The Nigerian economy expanded at an average of 7.2 percent per year for the past four years, according to International Monetary Fund (IMF) estimates. In the same period the size of the Nigerian economy has risen by 60 percent to become the second largest in Africa as nominal gross domestic product (GDP) rose to $273bn at year end 2012, from $169bn in 2009. Income per head is expected to hit $1,731 in 2013, up 7.1 percent from the 2011 level of $1,615. However, the northern states income per head of $1,414 is lower than the national average as most of the economic activity is taking place in the south.

A sign of the booming economy south of the Niger River can be seen in the fact that Nigerian borrowers with operations mostly in the south of the country have led the way in Africa’s syndicated loan market in 2013, with more than $10 billion of deals signed or in the market.

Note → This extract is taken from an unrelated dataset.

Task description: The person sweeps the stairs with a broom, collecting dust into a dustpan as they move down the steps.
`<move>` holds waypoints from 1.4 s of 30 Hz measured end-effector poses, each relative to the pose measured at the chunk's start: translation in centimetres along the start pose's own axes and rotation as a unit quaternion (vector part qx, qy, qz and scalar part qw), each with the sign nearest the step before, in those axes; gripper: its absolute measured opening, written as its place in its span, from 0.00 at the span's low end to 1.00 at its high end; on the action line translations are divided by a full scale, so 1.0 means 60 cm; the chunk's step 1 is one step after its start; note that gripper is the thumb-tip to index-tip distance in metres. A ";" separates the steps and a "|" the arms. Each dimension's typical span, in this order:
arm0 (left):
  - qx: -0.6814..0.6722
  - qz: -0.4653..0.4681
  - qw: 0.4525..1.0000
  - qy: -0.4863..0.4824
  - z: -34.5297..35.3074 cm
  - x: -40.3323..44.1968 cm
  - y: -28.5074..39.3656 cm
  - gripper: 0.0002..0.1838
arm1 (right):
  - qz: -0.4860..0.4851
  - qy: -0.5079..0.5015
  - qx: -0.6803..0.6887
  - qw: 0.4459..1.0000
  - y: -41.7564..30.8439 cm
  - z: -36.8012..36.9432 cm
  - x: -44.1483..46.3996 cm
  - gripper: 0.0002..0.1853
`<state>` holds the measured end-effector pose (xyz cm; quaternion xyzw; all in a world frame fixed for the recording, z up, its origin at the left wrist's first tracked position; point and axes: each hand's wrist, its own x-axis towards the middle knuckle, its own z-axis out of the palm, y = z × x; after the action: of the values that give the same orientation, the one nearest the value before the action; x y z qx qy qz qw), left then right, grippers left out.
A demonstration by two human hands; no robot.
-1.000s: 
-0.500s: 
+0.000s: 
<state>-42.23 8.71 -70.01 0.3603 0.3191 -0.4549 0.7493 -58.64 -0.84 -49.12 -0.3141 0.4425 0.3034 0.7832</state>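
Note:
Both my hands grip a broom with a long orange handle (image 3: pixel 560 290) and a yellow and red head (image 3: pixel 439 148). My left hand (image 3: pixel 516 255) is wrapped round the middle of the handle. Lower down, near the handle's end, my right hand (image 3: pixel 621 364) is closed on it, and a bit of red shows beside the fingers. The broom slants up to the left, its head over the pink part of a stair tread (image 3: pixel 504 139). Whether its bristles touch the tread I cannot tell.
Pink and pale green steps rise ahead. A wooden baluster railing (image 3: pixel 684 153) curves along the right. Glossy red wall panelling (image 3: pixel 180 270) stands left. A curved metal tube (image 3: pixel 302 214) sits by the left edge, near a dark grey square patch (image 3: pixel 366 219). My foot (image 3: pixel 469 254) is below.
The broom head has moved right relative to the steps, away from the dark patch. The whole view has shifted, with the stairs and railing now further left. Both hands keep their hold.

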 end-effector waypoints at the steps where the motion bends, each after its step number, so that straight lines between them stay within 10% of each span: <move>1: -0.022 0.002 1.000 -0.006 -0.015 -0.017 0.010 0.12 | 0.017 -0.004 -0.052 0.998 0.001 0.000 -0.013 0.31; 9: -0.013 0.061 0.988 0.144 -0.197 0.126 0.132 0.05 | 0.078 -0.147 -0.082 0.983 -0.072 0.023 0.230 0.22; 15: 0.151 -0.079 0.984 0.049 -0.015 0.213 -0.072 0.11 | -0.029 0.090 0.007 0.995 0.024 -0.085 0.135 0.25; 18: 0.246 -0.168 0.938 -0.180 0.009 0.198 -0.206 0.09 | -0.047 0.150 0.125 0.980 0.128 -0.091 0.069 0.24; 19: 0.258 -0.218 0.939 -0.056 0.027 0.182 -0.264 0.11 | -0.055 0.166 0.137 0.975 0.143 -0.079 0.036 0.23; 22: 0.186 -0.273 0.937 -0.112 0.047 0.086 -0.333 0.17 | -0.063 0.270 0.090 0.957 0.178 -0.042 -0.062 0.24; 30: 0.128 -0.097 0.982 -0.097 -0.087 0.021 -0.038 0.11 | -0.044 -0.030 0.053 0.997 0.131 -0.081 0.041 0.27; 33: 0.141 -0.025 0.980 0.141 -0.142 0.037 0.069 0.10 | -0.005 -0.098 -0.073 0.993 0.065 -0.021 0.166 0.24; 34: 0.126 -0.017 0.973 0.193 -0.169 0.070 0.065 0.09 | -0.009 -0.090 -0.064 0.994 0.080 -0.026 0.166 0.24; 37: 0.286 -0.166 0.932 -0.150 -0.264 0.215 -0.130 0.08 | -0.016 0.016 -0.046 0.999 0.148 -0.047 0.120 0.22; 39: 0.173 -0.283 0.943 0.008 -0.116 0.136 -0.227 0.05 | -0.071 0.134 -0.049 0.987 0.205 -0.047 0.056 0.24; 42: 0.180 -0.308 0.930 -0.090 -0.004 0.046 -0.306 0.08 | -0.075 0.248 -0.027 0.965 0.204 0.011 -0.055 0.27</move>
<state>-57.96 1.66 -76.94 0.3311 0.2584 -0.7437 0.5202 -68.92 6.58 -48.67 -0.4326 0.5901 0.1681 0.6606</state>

Indorama Eleme took an $800 million project finance loan in mid-February to fund a $1.2 billion green field fertiliser project, and oil and exploration company Neconde Energy marked its debut in the market with a $470 million corporate deal in early April.

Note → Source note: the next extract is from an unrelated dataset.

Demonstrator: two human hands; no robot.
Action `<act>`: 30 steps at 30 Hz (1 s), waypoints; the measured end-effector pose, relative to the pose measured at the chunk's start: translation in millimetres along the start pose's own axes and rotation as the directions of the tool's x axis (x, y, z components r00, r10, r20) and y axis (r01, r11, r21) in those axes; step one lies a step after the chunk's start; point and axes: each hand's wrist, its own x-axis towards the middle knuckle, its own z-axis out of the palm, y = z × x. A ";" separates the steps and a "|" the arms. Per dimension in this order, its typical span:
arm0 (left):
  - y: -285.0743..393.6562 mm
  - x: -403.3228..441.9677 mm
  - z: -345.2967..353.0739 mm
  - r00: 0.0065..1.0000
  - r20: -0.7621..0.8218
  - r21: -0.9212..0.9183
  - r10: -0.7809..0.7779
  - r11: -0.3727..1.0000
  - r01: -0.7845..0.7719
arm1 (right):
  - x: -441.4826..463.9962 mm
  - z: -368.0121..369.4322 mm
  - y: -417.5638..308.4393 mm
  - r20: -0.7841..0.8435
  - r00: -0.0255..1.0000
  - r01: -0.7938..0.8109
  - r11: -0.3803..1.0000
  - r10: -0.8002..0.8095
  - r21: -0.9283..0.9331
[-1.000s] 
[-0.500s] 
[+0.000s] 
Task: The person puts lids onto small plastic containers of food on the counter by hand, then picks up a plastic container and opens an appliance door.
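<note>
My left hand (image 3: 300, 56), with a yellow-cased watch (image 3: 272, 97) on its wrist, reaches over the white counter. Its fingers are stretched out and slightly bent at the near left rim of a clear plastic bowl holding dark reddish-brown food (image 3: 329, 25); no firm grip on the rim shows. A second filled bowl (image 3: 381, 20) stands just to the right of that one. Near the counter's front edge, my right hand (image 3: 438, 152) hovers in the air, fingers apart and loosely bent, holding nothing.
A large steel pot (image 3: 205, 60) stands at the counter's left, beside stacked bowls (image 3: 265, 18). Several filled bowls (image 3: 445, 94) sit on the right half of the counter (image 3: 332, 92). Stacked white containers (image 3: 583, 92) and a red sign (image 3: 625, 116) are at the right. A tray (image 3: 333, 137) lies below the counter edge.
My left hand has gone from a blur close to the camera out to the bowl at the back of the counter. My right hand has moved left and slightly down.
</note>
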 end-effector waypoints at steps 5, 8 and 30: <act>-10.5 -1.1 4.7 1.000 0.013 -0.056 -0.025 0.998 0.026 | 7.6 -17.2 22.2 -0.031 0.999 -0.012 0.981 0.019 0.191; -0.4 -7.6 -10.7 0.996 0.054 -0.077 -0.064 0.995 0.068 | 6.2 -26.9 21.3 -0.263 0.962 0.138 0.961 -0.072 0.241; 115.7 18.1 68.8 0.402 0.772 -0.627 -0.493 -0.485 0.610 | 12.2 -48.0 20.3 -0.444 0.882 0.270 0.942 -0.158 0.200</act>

Meanwhile, the Dangote Group has negotiated loans of $4.25 billion from banks to build a refinery, which would be located in the southwest of Nigeria and able to process 400,000 barrels of crude a day, according to Sani Dangote, vice president of the Group, in an interview on April 17.

Most financial services institutions are concentrated in the South, according to the data, with Lagos State alone home to over a quarter of Nigeria’s financial and insurance sector workforce. “Outside Lagos State, banking penetration rates are low, especially in the northeast of the country,” said the report.

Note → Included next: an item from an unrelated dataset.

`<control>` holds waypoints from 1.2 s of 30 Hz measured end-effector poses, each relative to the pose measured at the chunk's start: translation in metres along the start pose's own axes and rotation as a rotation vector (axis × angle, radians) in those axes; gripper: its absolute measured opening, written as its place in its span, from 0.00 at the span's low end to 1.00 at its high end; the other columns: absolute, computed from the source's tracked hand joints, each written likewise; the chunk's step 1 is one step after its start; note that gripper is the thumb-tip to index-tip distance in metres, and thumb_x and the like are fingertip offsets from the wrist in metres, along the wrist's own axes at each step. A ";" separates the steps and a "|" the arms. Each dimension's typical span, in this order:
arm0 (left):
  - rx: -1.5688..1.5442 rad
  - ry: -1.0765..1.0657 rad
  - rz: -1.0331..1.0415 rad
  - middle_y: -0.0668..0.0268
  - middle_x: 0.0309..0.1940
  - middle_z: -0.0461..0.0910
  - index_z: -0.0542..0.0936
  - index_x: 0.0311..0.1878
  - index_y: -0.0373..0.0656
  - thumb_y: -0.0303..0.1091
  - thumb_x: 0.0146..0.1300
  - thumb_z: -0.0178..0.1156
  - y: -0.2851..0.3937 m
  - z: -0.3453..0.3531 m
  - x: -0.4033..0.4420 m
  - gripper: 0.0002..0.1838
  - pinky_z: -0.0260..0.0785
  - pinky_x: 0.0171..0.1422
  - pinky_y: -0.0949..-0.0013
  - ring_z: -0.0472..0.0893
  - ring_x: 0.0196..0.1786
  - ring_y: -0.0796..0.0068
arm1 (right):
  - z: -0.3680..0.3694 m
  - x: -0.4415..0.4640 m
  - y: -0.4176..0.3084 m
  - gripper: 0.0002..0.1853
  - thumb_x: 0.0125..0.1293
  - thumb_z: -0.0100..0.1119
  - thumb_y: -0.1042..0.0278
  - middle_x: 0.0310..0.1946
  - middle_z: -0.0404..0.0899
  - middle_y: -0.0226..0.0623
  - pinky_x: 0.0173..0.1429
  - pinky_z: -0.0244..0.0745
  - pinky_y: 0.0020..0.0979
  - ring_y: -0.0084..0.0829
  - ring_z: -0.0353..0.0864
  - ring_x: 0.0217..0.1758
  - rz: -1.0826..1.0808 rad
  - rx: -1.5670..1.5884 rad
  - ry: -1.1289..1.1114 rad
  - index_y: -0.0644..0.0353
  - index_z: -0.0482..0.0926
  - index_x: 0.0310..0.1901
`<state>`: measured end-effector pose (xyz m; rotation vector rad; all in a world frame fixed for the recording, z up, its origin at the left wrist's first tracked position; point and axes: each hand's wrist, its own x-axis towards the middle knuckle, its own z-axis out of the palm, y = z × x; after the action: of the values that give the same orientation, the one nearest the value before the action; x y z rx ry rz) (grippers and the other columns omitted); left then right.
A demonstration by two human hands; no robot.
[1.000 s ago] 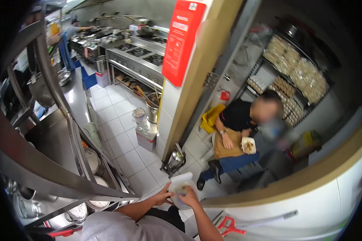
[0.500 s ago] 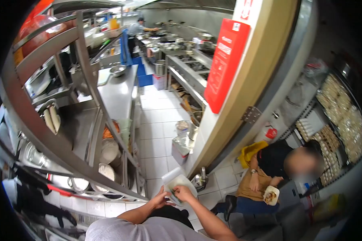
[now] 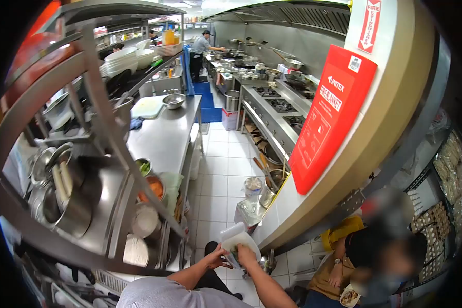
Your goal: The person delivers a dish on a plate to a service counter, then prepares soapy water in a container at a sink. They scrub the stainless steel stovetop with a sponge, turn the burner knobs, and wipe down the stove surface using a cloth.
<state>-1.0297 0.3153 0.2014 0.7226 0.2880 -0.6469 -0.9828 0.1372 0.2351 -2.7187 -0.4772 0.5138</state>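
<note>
A pale plastic container (image 3: pixel 245 239) with its whitish lid folded back is held in front of my body at the bottom centre. My left hand (image 3: pixel 216 257) grips its left side, fingers wrapped on the edge. My right hand (image 3: pixel 247 255) reaches into the container with fingers pressed together. Something small and dark green shows near those fingertips, too small to name. The container's lower part is partly hidden by my hands.
A steel shelf rack (image 3: pixel 108 138) and a steel counter (image 3: pixel 161 136) stand left. Stoves (image 3: pixel 280 105) line the right, behind a wall corner with a red fire blanket box (image 3: pixel 333 118). A seated person (image 3: pixel 339 262) holds food at lower right; another person (image 3: pixel 199 49) stands far back.
My view has swung left toward the kitchen aisle, so the seated person has shifted to the lower right. The container stays in my hands, my right hand still inside it.
</note>
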 end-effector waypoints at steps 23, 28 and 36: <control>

Lagos residents have the highest electricity supply per capita in the country, at 163 watts, while power supply in the northeast states is particularly dire, at less than 20 watts per capita. Borno State, which is home to the militant group Boko Haram, has the lowest per capita power supply in the country at 7 watts.

The working-age population is also concentrated in the south, according to the data. Southern states are more urbanised, with higher income households that have fewer children, and 55 percent or more of the population are of working age. In the north, it is less than 50 percent.

We believe this report should be a wakeup call for the northern governors as well as the Federal Government to begin to look into ways to address the dismal northern economic and human development indices. A ‘Marshall Plan’ for the North with the financial burden shared by the FG and states in the region may be a good way to start.